The 12th & Midtown project will be located in the Midtown Mile, where the Midtown Alliance led the effort to transform Peachtree Street into a version of's Magnificent Mile. The district is supported with $5 billion in new construction, mainly high-end mixed-use towers. In all, 1 million sq. ft. of new retail space is slated to come on line by 2012.
The Loews Atlanta Hotel is part of the Loews Hotels' plan to grow its chain by 10 to 15 hotels in the next five years. Parent company Loews Corp., based in New York, has assets of $80 billion and generates $22 billion in annual revenues.
The current volatility in the debt and equity markets might give developers pause to undertake such a huge project. But Jack Adler, president of Loews, notes that with hold periods of 10 years and just 65% leverage on properties, the company is sitting in the catbird seat.

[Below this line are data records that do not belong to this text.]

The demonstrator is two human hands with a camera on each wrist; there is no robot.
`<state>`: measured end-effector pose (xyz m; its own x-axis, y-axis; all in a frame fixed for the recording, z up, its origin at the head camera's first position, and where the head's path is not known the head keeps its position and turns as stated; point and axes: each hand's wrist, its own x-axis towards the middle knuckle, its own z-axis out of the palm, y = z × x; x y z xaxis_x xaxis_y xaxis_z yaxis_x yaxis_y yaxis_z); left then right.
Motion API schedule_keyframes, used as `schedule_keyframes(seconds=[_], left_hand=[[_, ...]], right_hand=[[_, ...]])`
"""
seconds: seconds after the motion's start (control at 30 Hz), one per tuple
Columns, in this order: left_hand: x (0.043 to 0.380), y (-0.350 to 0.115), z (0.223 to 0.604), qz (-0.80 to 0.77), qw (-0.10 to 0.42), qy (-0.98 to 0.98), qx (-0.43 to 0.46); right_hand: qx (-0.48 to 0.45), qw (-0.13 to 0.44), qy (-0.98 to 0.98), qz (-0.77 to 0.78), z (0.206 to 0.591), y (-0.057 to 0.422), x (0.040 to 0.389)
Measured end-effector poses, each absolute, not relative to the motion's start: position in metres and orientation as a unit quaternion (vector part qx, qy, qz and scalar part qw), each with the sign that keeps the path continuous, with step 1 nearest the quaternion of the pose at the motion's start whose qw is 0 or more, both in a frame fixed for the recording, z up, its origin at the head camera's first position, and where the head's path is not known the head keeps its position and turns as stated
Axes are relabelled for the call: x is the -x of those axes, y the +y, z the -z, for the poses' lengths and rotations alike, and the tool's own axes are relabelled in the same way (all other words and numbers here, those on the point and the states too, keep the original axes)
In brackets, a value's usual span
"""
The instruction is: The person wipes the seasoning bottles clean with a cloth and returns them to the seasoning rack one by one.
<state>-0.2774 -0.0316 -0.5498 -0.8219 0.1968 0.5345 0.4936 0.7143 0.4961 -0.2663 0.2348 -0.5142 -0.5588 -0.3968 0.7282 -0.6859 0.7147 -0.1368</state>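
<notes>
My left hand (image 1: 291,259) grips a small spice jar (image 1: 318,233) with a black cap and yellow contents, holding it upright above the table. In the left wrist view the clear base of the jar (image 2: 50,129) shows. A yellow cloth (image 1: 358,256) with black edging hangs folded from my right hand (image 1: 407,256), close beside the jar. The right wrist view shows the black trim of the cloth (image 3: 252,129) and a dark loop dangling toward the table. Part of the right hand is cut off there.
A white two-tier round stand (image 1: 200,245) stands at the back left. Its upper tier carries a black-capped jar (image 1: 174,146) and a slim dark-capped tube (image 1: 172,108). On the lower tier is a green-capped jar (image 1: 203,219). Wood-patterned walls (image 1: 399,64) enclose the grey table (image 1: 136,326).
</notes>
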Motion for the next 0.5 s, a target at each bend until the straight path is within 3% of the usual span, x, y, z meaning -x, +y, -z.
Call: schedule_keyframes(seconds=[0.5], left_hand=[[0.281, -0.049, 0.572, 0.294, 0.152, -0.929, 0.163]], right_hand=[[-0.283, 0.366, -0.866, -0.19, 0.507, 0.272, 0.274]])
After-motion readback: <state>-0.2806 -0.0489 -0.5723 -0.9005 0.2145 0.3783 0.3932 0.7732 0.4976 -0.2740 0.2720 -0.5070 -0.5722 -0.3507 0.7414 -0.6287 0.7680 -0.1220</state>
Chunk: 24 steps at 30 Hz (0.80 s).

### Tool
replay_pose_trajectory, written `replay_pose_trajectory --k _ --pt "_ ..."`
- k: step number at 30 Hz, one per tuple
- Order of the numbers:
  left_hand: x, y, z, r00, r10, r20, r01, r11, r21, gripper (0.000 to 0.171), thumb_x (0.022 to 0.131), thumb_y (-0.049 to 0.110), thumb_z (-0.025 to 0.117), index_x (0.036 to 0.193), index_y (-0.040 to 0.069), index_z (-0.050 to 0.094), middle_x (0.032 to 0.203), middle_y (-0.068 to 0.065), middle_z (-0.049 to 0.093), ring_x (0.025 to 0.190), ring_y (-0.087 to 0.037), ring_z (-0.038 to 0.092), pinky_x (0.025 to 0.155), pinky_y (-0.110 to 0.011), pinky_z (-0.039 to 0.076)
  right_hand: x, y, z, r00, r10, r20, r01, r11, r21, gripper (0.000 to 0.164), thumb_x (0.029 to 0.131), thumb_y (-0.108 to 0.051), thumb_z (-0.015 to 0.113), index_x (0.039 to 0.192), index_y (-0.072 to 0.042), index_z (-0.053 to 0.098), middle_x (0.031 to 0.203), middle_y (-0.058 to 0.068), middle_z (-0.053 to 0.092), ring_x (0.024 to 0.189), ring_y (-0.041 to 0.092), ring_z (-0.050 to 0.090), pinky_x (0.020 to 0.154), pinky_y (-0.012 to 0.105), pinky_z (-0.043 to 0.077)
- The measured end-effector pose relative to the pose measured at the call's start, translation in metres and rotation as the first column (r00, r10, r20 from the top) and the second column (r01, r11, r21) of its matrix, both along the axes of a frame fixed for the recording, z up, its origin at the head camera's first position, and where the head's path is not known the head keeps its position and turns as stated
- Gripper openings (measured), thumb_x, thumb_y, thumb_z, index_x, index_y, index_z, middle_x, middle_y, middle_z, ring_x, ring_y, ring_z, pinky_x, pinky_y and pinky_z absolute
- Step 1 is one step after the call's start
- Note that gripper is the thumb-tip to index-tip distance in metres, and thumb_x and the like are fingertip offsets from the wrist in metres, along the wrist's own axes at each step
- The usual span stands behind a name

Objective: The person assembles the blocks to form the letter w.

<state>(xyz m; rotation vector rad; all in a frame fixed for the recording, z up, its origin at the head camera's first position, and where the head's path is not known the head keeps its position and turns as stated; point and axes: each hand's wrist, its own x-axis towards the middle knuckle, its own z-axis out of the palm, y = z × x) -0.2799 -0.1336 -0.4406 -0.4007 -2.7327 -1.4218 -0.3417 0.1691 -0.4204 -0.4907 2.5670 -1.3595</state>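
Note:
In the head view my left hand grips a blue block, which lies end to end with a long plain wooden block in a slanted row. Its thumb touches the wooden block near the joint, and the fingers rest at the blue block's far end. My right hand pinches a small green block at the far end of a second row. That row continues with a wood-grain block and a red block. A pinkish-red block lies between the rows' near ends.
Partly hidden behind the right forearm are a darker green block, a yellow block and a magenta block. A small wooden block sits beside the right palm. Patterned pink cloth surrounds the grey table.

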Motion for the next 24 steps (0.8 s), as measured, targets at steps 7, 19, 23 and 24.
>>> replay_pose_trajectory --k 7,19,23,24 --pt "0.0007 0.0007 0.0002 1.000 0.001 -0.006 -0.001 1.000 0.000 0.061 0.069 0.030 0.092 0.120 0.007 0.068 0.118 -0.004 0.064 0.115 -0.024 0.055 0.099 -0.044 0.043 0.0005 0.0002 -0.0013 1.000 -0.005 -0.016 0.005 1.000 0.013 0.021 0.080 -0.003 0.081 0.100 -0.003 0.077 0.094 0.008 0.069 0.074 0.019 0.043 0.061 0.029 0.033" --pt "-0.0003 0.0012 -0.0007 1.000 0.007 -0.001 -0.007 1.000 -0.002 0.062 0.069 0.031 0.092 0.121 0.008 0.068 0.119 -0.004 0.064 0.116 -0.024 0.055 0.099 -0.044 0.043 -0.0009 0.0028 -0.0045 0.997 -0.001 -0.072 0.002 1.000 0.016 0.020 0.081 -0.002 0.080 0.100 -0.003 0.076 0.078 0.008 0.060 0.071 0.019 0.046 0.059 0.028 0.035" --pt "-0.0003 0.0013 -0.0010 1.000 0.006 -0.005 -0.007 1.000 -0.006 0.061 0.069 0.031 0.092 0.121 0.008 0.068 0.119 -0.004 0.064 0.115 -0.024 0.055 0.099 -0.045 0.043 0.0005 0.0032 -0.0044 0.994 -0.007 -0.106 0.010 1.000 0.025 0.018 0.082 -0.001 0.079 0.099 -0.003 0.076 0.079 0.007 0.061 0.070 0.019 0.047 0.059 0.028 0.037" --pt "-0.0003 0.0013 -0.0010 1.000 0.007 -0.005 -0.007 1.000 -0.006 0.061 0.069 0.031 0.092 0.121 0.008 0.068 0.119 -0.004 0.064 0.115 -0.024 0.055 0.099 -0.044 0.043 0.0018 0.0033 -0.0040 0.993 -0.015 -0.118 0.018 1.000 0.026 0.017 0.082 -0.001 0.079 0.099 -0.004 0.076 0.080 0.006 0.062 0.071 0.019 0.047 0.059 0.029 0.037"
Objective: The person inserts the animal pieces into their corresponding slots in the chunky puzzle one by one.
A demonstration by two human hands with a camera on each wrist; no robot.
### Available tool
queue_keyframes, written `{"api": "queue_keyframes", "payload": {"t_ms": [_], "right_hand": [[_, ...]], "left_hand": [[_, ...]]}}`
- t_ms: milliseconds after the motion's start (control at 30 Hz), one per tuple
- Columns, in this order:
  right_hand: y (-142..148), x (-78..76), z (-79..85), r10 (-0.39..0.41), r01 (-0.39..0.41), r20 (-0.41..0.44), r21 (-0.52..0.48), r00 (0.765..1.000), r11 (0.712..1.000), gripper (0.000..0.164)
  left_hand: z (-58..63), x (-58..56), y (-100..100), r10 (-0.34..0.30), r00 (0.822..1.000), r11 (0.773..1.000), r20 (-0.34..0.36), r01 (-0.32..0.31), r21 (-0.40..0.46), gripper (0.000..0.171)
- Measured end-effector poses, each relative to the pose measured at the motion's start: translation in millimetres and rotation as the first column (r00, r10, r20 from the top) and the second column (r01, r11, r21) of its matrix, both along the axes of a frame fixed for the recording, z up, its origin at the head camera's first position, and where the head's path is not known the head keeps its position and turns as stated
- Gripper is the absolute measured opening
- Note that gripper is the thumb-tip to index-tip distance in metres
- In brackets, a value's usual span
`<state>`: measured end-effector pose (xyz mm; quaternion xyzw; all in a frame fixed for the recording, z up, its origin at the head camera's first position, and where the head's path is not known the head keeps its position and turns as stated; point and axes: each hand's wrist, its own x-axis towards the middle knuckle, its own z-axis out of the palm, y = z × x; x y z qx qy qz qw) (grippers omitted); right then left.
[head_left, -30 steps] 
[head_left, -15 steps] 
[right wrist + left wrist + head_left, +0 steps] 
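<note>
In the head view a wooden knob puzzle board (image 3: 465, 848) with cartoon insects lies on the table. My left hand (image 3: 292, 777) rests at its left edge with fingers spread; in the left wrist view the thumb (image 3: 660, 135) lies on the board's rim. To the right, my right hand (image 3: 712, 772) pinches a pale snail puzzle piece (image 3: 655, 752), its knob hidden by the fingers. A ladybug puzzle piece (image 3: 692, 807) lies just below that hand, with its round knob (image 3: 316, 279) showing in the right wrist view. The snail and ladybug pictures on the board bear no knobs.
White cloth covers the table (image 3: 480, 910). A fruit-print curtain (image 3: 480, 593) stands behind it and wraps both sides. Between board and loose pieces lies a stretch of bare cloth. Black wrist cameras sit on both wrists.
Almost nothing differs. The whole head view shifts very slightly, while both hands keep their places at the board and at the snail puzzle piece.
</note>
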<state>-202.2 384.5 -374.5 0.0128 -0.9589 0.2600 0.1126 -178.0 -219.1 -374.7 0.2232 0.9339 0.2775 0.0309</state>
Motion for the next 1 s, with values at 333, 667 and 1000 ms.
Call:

Jonathan Tisch, chairman and CEO of Loews Hotels, agrees. “Actually we look forward to moments like this [the credit crunch] where there might be an opportunity for us to buy existing properties or to bring our access to capital to development,” he says.
The company's expansion strategy focuses on major markets. Tisch emphasizes that the benefit of having a flag in Atlanta is that it provides strategic value as a feeder to the firm's five Florida hotels — Miami Beach, three in Orlando and one on Saint Pete's Beach. “Atlanta is a very important market.”